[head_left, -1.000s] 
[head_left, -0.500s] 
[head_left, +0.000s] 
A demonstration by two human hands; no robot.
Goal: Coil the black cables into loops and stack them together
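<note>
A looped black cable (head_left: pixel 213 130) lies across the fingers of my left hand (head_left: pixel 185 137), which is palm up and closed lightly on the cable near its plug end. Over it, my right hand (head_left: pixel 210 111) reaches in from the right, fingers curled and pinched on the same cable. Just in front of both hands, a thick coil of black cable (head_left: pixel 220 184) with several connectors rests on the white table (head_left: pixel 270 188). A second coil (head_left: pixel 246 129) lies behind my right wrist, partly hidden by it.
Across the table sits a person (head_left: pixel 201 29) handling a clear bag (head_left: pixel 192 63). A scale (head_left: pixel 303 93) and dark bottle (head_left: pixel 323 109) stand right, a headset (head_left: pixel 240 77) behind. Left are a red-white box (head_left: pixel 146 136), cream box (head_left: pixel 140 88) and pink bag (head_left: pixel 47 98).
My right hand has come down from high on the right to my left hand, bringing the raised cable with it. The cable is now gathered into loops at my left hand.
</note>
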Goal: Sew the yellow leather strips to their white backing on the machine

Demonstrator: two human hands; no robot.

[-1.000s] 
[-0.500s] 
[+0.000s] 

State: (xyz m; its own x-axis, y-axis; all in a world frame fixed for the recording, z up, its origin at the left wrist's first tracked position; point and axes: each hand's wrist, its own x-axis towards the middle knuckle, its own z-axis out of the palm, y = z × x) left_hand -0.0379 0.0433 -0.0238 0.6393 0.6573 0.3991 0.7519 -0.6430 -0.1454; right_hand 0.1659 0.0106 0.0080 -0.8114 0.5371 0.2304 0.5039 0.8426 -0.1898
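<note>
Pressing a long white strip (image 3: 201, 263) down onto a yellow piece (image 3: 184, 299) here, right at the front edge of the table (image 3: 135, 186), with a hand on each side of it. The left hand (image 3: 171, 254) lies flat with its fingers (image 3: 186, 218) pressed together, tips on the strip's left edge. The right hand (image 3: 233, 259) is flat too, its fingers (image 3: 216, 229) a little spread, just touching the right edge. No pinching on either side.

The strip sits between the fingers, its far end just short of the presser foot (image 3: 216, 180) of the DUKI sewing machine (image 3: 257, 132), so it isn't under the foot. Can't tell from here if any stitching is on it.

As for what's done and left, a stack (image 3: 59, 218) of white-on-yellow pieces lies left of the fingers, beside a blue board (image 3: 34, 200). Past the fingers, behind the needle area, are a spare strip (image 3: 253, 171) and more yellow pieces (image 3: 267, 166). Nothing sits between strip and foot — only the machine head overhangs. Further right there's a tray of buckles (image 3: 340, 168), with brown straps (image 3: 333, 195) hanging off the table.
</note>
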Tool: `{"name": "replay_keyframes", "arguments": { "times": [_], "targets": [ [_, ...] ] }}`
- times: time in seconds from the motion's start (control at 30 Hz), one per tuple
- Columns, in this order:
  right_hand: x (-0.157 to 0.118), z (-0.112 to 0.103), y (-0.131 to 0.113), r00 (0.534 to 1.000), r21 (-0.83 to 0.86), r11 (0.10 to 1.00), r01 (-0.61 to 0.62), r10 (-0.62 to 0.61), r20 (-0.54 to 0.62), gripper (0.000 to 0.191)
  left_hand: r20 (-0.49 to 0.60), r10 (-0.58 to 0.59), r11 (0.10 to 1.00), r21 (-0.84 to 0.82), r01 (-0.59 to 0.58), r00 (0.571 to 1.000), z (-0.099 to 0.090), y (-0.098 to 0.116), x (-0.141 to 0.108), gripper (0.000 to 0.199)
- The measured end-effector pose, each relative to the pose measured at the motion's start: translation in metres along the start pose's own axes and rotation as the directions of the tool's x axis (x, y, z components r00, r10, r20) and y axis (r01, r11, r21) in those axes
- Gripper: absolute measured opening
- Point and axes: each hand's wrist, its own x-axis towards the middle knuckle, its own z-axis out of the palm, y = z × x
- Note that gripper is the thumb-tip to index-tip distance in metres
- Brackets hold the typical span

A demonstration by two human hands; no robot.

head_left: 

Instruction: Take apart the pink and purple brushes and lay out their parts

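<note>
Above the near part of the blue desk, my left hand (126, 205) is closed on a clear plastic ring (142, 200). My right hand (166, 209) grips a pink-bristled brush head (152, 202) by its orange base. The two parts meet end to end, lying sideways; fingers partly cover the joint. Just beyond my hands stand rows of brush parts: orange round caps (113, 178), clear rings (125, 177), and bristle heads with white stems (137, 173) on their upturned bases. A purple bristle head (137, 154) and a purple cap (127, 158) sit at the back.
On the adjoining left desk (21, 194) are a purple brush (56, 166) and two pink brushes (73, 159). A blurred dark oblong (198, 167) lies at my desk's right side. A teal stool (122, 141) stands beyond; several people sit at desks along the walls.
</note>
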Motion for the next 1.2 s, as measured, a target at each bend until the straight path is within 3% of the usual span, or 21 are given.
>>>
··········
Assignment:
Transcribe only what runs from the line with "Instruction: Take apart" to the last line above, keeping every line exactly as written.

Response below:
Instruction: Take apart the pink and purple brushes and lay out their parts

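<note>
Above the near part of the blue desk, my left hand (126, 205) is closed on a clear plastic ring (142, 200). My right hand (166, 209) grips a pink-bristled brush head (152, 202) by its orange base. The two parts meet end to end, lying sideways; fingers partly cover the joint. Just beyond my hands stand rows of brush parts: orange round caps (113, 178), clear rings (125, 177), and bristle heads with white stems (137, 173) on their upturned bases. A purple bristle head (137, 154) and a purple cap (127, 158) sit at the back.
On the adjoining left desk (21, 194) are a purple brush (56, 166) and two pink brushes (73, 159). A blurred dark oblong (198, 167) lies at my desk's right side. A teal stool (122, 141) stands beyond; several people sit at desks along the walls.
</note>
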Motion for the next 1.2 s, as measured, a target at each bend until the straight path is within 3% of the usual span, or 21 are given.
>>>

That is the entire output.